The courts also laid down that mutual rights and obligations created by a monogamous marriage cannot be modified unilaterally by conversion of either spouse to another religion (Budansa Rowther and Anr. versus Fatma Bi and Robasa Khanum versus Khodadad Bomanji Irani).
In effect, the converted spouse could not claim the right to have more than one wife, so long as the first marriage under a monogamous law existed. The 18th law commission report, therefore, concluded that "it would, however, be advantageous to make the position clear by a statutory provision". Thus, the legislation was to follow the court’s decision.
A number of laws in the country have time and again been brought into force because the court led the way in pointing out anomalies in laws and customs.
Even when judicial rulings abstained from striking down discriminatory provisions, in the Danial Latifi judgment, by altering the interpretation of the Muslim Women's Act 1986, the court set the precedent that religious law was also open to rephrasing and reinterpretation.
The court in one of its most creative rulings concluded that the word "mata", when translated from Arabic to English, suffered a change in meaning. It was meant to indicate not simply "maintenance" for the wife upon divorce that expired at the end of the three-month iddat period, but instead translated to "provision for maintenance", under which arrangements had to be made for maintenance to the divorced wife, including maintenance for children within three months.
Thus, while the Danial Latifi judgment technically upheld the validity of the Muslim Women's Act 1986, it significantly transformed the question of maintenance of Muslim women upon divorce.
Similarly, the court cannot reduce the question of triple talaq to the short period of "time" it takes to become effective or the spontaneity of it, without acknowledging that the central problem with such a form of divorce is that it is unilateral and arbitrary.
While Muslim women have to qualify their decision to get divorced or seek "khula" with one or more of the grounds listed in the Dissolution of Muslim Marriages Act, a Muslim man could divorce his wife without citing any grounds whatsoever.
The Latifi judgment reminds us that there are examples that not only prove the court’s intervention in personal laws but also those of the court spelling out guidelines in the absence of legislations.
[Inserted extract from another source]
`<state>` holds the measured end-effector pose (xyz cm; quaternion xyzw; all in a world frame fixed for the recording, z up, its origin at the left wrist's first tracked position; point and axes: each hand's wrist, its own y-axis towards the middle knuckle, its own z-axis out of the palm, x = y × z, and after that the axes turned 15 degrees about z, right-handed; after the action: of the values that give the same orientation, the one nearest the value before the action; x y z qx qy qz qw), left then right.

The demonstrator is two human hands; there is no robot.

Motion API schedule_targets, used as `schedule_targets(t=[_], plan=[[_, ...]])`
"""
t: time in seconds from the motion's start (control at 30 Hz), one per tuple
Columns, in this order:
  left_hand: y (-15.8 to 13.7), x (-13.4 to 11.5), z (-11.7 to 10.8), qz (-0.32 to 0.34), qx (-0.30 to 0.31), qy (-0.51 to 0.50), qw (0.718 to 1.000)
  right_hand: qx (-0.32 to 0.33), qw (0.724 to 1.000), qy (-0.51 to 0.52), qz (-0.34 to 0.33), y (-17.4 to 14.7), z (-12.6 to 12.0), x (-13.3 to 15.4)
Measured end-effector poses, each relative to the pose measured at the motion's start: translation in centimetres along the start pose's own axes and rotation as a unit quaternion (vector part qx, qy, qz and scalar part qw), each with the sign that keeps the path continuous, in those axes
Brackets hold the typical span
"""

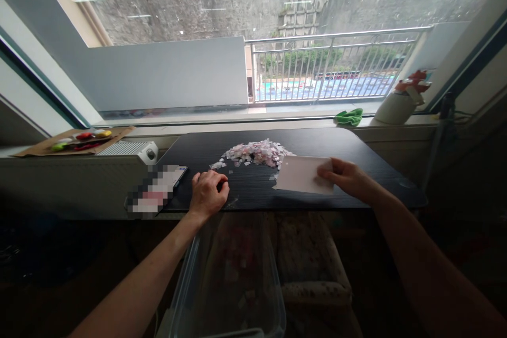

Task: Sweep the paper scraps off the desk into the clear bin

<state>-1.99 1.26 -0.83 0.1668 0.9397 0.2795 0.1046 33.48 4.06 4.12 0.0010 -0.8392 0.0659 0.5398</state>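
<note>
In the head view, my right hand (pixel 346 177) pinches the right end of a pale, flat rectangular card (pixel 303 174), held over the dark tabletop (pixel 332 145). The card's far left edge lies close to a pile of small pinkish-white paper-like pieces (pixel 259 153). My left hand (pixel 208 191) is at the table's front edge, with its fingers curled and the thumb near the forefinger. Whether it holds a small piece is hidden. A few loose pieces lie just beyond it, and a phone (pixel 174 177), partly pixelated, is to its left.
Below the table's front edge stands a clear plastic bin (pixel 277 306) with some small pieces in it. A radiator (pixel 130 152) is at the left, with a brown sheet (pixel 43 147) on top. A green cloth (pixel 348 117) and a white container (pixel 396 108) sit on the windowsill.
</note>
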Motion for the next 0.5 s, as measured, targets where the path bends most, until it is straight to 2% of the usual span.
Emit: schedule_targets(t=[0.17, 0.27, 0.37, 0.5], plan=[[0.0, -0.2, -0.1, -0.001, 0.0, -0.003, 1.0, 0.008, 0.999, -0.048, 0.006, 0.0, -0.7, 0.4], [0.0, -0.3, -0.1, -0.002, 0.0, -0.005, 1.0, -0.036, 0.998, -0.048, -0.003, 0.2, -1.3, 0.4], [0.0, -0.3, 0.0, -0.004, -0.004, -0.005, 1.0, -0.081, 0.995, -0.05, -0.019, 1.0, -0.8, 0.9], [0.0, -0.3, 0.0, -0.005, -0.007, -0.005, 1.0, -0.099, 0.989, -0.101, -0.033, 1.6, -0.1, 1.3]])
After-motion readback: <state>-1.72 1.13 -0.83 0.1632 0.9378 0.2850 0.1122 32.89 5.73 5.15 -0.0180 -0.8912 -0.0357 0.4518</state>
If the court willed, for an interim period the Dissolution of Muslim Marriages Act could also serve as a gender-neutral enactment applying to both men and women, or it could even lay down more specific procedures while it waits for legislative intervention.
Thus, if the court truly claims to be the custodian of the Constitution, it must decide whether in the name of protecting "difference" and "diversity", are we clandestinely beginning to accept discrimination? The ball now lies in the court’s court!